Random seed for reproducibility.

None
treatment_col str

Name of treatment column to create.

'treatment'

Returns:

Type Description
RandomizationResult

Examples:

>>> import statspai as sp
>>> result = sp.randomize(df, strata='district', balance_vars=['age', 'income'])
>>> print(result.summary())
>>> df_randomized = result.data

balance_check

balance_check(data: DataFrame, treatment: str, covariates: List[str], alpha: float = 0.05) -> BalanceResult

Check covariate balance between treatment and control.

Computes normalized differences, t-tests, and omnibus F-test.

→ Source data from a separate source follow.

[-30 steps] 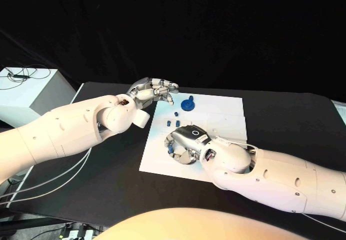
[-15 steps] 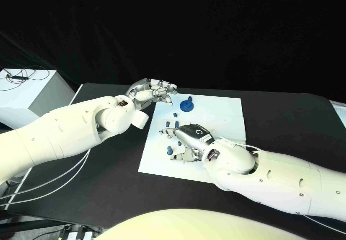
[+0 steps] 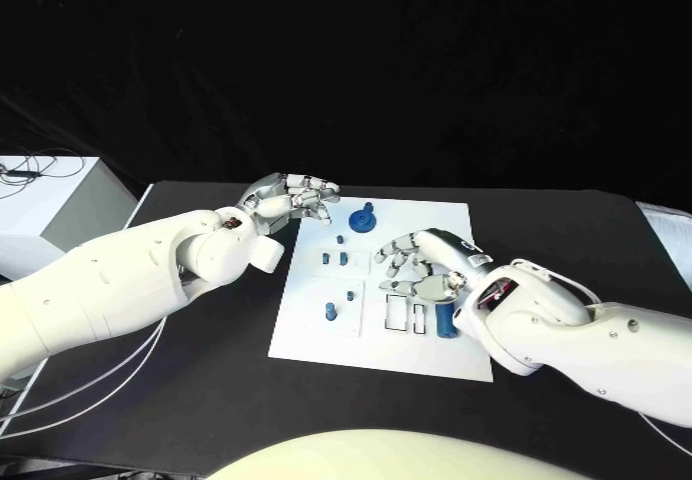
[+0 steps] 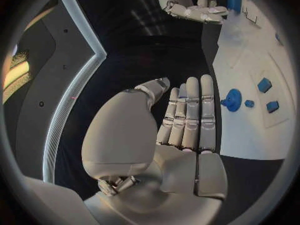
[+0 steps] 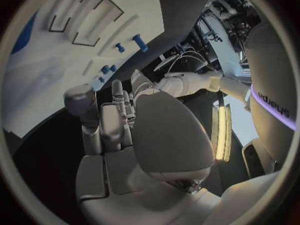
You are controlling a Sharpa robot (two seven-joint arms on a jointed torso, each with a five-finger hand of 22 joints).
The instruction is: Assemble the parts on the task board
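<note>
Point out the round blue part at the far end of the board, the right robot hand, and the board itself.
round blue part (image 3: 362, 214): head view, on its disc.
right robot hand (image 3: 420, 262): head view, on the back of the hand, above the board.
board (image 3: 346, 340): head view, on bare white surface near its near-left corner.

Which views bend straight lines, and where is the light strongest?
Left wrist view: the task board edge curves, and a pale strip arcs beside the left hand. Right wrist view: board slots bow, with a bright yellow bar glowing past the right hand. Head view: edges stay straight; the white board is brightest against black.
</note>
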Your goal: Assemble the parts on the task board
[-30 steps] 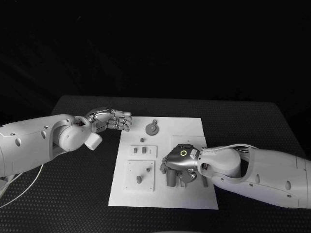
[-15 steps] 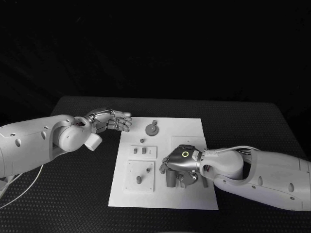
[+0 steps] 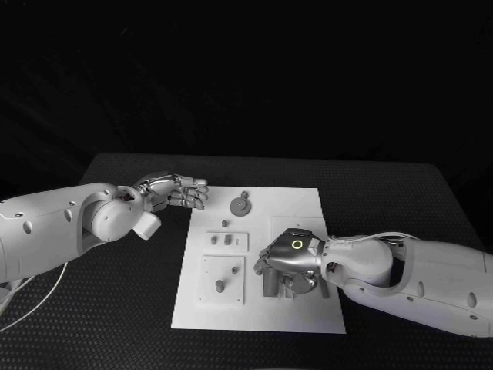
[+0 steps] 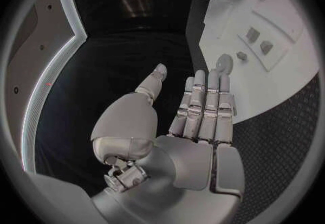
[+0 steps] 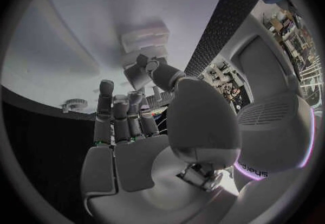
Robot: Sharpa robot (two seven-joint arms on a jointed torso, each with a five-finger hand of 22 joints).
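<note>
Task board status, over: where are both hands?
Left hand off the white task board's far-left corner, holding nothing. Right hand low over its near-right side, grip unclear. Round grey gear part lies untouched.

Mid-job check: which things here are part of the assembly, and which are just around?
Job:
task board
round toothed part
small parts in the board's recesses
right hand, down over the board
left hand, at the board's far corner, holding nothing

Around:
black table
</note>
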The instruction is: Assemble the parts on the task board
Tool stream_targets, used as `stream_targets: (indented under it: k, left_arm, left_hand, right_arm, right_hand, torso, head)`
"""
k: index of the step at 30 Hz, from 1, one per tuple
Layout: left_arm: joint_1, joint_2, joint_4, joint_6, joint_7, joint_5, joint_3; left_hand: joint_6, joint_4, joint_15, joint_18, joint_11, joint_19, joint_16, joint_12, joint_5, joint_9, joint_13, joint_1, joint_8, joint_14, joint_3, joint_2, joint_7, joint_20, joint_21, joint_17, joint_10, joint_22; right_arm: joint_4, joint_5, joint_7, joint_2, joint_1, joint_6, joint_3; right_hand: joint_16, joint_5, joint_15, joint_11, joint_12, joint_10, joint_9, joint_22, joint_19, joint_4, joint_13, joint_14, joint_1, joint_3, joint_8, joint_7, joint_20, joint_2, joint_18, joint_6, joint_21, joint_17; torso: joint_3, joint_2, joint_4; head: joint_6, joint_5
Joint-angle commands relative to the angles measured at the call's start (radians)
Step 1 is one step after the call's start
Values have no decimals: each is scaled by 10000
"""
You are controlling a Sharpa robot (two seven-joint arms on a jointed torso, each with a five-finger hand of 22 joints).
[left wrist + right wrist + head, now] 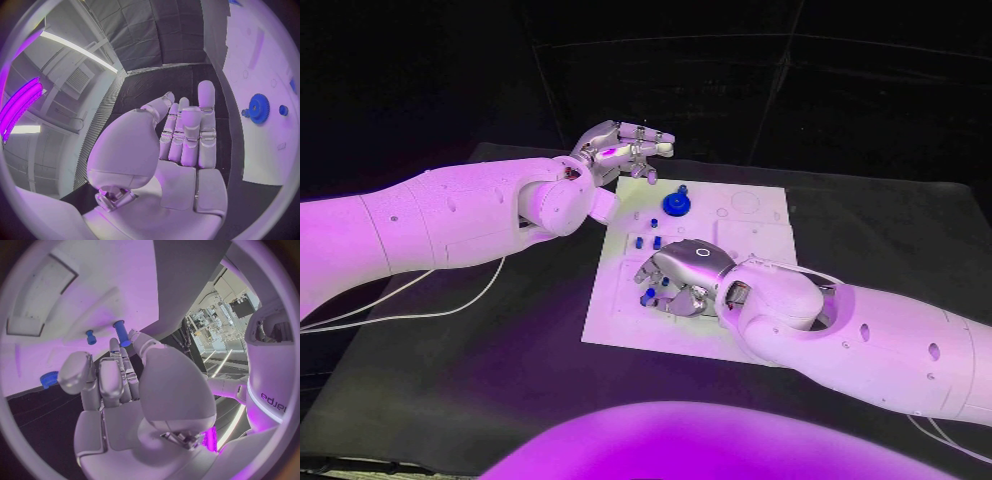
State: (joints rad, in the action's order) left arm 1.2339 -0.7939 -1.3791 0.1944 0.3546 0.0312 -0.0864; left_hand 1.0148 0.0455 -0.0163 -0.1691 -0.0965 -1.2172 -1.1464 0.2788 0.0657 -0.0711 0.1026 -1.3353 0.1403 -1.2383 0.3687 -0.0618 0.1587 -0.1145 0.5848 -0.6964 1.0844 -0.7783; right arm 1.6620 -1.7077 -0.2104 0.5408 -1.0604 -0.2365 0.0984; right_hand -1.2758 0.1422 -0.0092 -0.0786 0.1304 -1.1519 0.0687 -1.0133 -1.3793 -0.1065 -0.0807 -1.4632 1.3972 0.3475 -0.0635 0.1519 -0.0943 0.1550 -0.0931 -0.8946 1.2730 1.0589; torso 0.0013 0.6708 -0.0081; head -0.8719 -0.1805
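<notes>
The white task board lies mid-table. A blue gear stands on its far part, with small blue pegs nearer the middle. My left hand hovers above the board's far left corner, palm empty and fingers straight; the gear and a small peg lie beyond it. My right hand hangs low over the board's near left part, fingers pointing down beside a blue piece. Its palm is empty. Two blue pegs stand just past its fingertips, and a round blue piece lies near the thumb.
The black table runs round the board on all sides. White cables trail from my left arm over the table's left side. The board's right part carries pale recesses and slots.
</notes>
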Motion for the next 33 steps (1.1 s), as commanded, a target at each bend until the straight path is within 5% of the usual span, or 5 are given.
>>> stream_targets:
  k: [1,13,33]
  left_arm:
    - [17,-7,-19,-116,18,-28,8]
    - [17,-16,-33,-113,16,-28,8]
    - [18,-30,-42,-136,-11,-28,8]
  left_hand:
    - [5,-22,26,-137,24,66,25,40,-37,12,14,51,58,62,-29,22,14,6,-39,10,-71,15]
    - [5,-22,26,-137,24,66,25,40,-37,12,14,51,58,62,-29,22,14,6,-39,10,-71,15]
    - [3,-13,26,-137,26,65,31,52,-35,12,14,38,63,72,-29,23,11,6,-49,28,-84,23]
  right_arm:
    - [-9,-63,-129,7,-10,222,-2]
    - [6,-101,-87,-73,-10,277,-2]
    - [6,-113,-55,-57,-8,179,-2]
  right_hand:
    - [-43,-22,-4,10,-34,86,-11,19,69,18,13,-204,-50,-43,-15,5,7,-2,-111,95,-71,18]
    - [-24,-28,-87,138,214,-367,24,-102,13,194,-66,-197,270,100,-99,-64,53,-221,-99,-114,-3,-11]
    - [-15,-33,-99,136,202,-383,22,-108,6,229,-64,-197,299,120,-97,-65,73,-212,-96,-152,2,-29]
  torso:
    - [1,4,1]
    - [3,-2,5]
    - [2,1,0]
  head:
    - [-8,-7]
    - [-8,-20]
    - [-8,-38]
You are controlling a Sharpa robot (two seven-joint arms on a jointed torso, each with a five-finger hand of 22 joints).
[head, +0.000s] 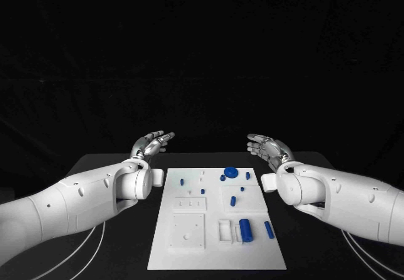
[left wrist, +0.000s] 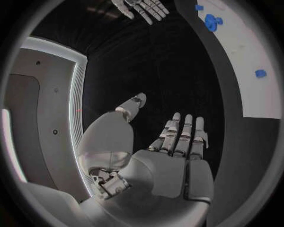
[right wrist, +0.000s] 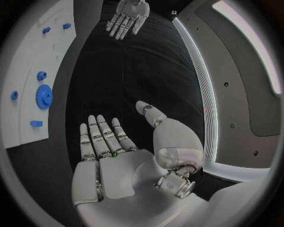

Equivalent to Stata's iebaltab and R's cobalt::bal.tab().

Parameters:

Name Type Description Default
data DataFrame
required
treatment str

Binary treatment variable (0/1).

required
covariates list of str

Covariates to check balance on.

required
alpha float
0.05

Returns:

Type Description
BalanceResult

Examples:

>>> import statspai as sp
>>> bal = sp.balance_check(df, treatment='treated', covariates=['age', 'income', 'education'])
>>> print(bal.summary())
>>> bal.plot()

attrition_test

attrition_test(data: DataFrame, treatment: str, observed: str, covariates: List[str] = None) -> AttritionResult

Test for differential attrition in an RCT.

Parameters:

Name Type Description Default
data DataFrame
required
treatment str

Treatment indicator (0/1).

required
observed str

Indicator for whether outcome is observed (1) or missing (0).

required
covariates list of str

Baseline covariates to test as predictors of attrition.

None

Returns:

Type Description
AttritionResult

Examples:

>>> import statspai as sp
>>> result = sp.attrition_test(df, treatment='treated', observed='endline_observed',
...                            covariates=['age', 'income', 'education'])
>>> print(result.summary())

attrition_bounds

attrition_bounds(data: DataFrame, y: str, treatment: str, observed: str = None, method: str = 'lee', alpha: float = 0.05) -> Dict[str, Any]

Compute bounds on treatment effects under attrition.

Parameters:

Name Type Description Default
data DataFrame
required
y str

Outcome variable.

required
treatment str

Treatment indicator (0/1).

required
observed str

Indicator for observed outcome. If None, uses non-missing y.

None
method str

Bounding method: 'lee' (Lee 2009), 'manski' (worst-case).

'lee'
alpha float
0.05

Returns:

Type Description
dict

Keys: 'lower_bound', 'upper_bound', 'naive_ate', 'method', 'n_obs'.

optimal_design

optimal_design(design: str = 'individual', sigma: float = 1.0, mde: float = None, power: float = 0.8, alpha: float = 0.05, n_arms: int = 2, prop_treat: float = 0.5, icc: float = 0.0, cluster_size: int = None, n_clusters: int = None, cost_per_cluster: float = None, cost_per_unit: float = None, r2: float = 0.0, baseline_mean: float = 0.0) -> OptimalDesignResult

Compute optimal sample size and design parameters.

Parameters:

Name Type Description Default
design str

'individual', 'cluster', 'stratified'.

'individual'
sigma float

Standard deviation of the outcome.

1.0
mde float

Minimum detectable effect. If None, compute MDE given n.

None
power float

Statistical power (1 - Type II error).

0.8
alpha float

Significance level.

0.05
n_arms int

Number of treatment arms.

2
prop_treat float

Proportion assigned to treatment.

0.5
icc float

Intra-cluster correlation (for cluster designs).

0.0
cluster_size int

Average cluster size.

None
n_clusters int

Number of clusters (if fixed).

None
cost_per_cluster float

Cost of adding a cluster (for optimal allocation).

None
cost_per_unit float

Cost per individual unit.

None
r2 float

R-squared from baseline covariates (variance reduction).

0.0
baseline_mean float
0.0

Returns:

Type Description
OptimalDesignResult

Examples:

>>> import statspai as sp
>>> result = sp.optimal_design(mde=0.2, sigma=1.0, icc=0.05, cluster_size=20)
>>> print(result.summary())